- **What needs to be done**: Only the pictures are dropped. Restate each line below word for word.

——

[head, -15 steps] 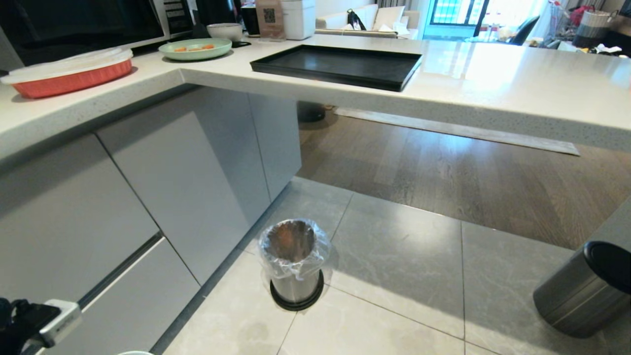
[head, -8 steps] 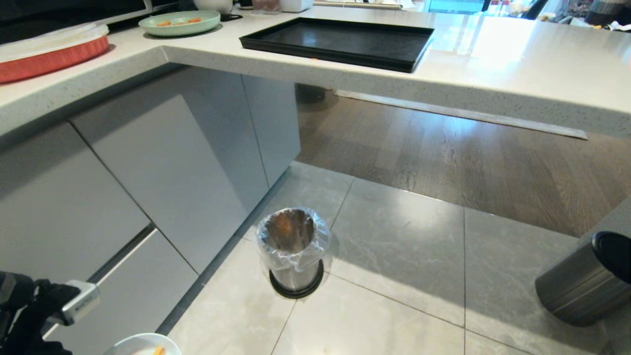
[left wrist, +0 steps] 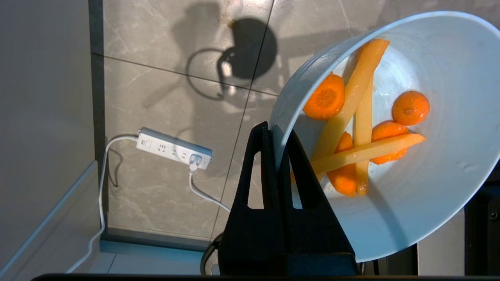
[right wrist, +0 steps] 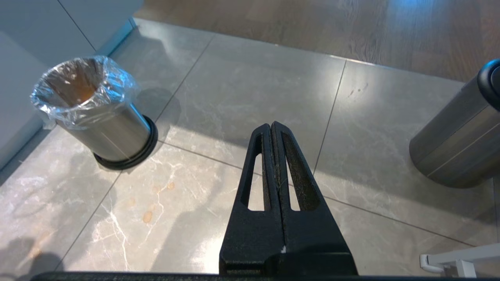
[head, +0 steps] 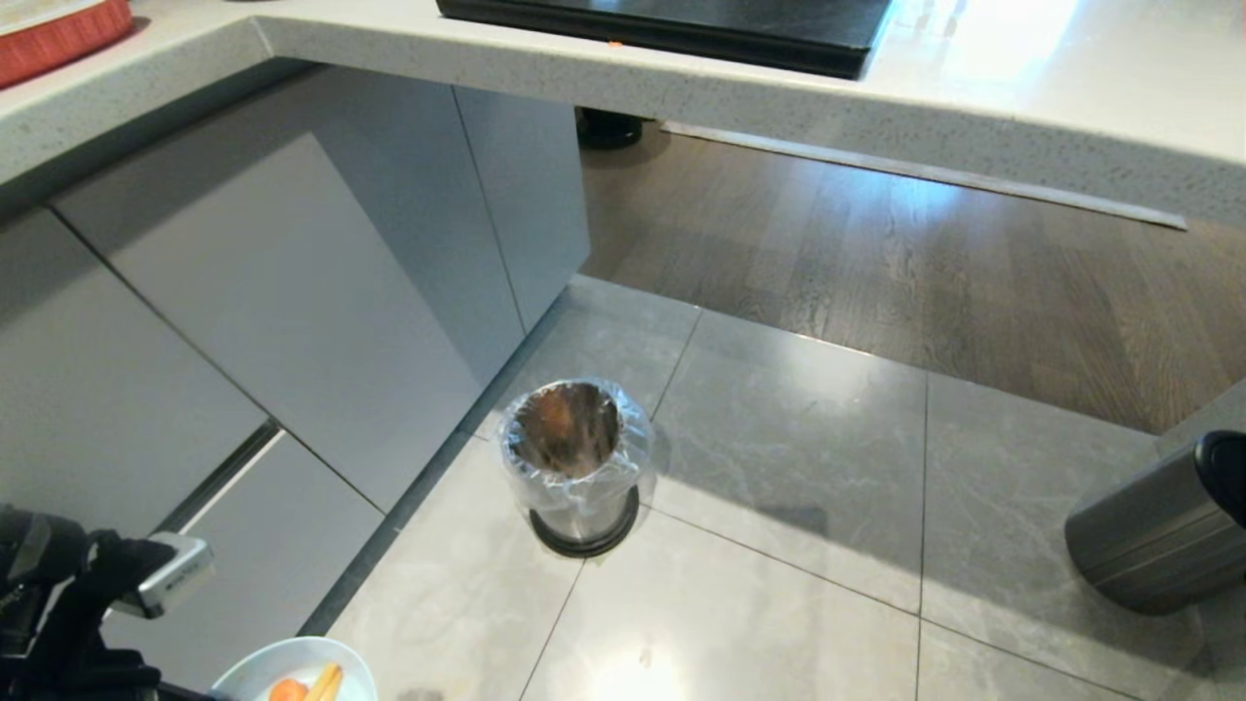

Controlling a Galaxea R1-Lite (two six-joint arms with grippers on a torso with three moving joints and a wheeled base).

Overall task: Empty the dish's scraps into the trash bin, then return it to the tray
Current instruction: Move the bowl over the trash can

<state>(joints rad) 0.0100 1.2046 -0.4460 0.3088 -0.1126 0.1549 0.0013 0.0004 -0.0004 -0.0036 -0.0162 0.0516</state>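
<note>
Grey marbled floor tiles [head: 779,506] spread out below me, meeting dark wood boards further off, with pale grey cabinet fronts [head: 292,292] along my left and a speckled white counter [head: 681,88] overhanging them. On that counter only the near edge of the black tray [head: 681,29] shows, and a corner of a red baking dish [head: 58,29] sits far to the left.

My left gripper [left wrist: 278,134] is low at my left side, its two black fingers clenched tight on the rim of the dish [left wrist: 429,203], one finger inside the wall and one outside. From the head view the pale bowl peeks in at the bottom edge, well apart from the trash bin [head: 576,458]. The dish is tilted, and the scraps [left wrist: 363,121] lie against its white inside: several orange carrot slices and a few long yellow strips crossing over them. Beneath it on the tiles I see a white power strip [left wrist: 174,150] with a cord plugged in.

The trash bin stands upright on the floor near the cabinet corner, its crinkled clear liner folded over the rim, something orange-brown showing inside. My right gripper [right wrist: 272,128] hangs above bare tile, fingers pressed together on nothing, between the trash bin and a steel bin with a black lid [right wrist: 461,128] to my right.
</note>
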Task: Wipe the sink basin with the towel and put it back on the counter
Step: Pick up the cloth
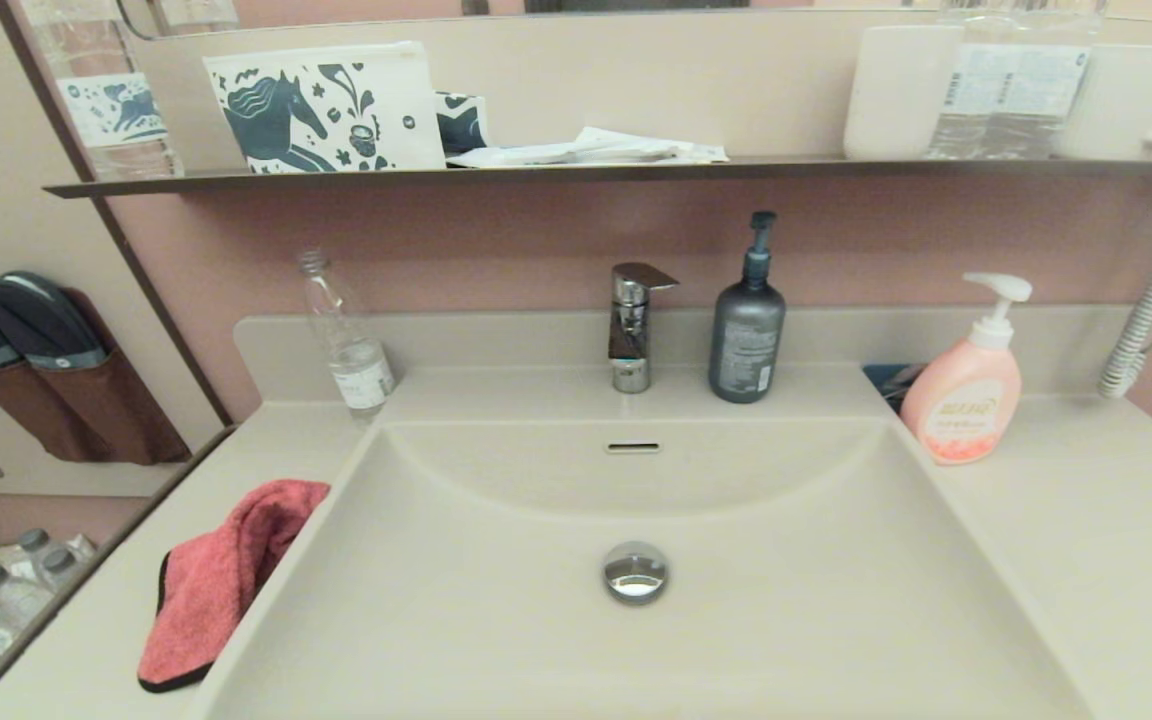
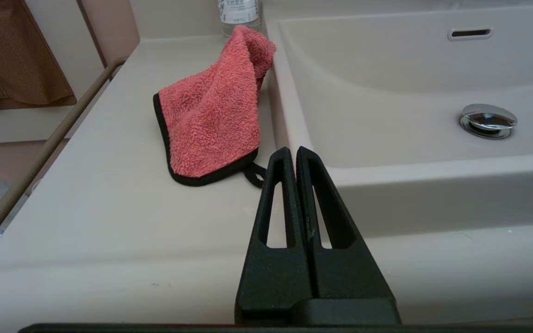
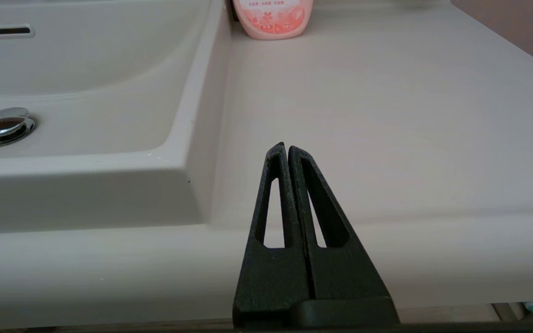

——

- **Response**:
[head, -15 steps] 
[head, -8 steps] 
[left wrist, +0 steps] 
[right wrist, +0 steps] 
[head, +0 steps] 

Controlling a Galaxea R1-Lite (two six-joint arms with grippers on a torso with three moving joints and a wheeled base).

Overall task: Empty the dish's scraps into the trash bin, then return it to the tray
Current instruction: Move the bowl over the trash can

<state>(joints rad) 0.0100 1.2046 -0.4460 0.3088 -0.1126 0.1549 0.0013 0.0004 -0.0004 -0.0036 -0.0162 0.0516</state>
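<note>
Grey marbled floor tiles [head: 779,506] spread out below me, meeting dark wood boards further off, with pale grey cabinet fronts [head: 292,292] along my left and a speckled white counter [head: 681,88] overhanging them. On that counter only the near edge of the black tray [head: 681,29] shows, and a corner of a red baking dish [head: 58,29] sits far to the left.

My left gripper [left wrist: 278,134] is low at my left side, its two black fingers clenched tight on the rim of the dish [left wrist: 429,203], one finger inside the wall and one outside. From the head view the pale bowl peeks in at the bottom edge, well apart from the trash bin [head: 576,458]. The dish is tilted, and the scraps [left wrist: 363,121] lie against its white inside: several orange carrot slices and a few long yellow strips crossing over them. Beneath it on the tiles I see a white power strip [left wrist: 174,150] with a cord plugged in.

The trash bin stands upright on the floor near the cabinet corner, its crinkled clear liner folded over the rim, something orange-brown showing inside. My right gripper [right wrist: 272,128] hangs above bare tile, fingers pressed together on nothing, between the trash bin and a steel bin with a black lid [right wrist: 461,128] to my right.
</note>
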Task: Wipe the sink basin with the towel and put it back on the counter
Step: Pick up the cloth

The exercise is now complete.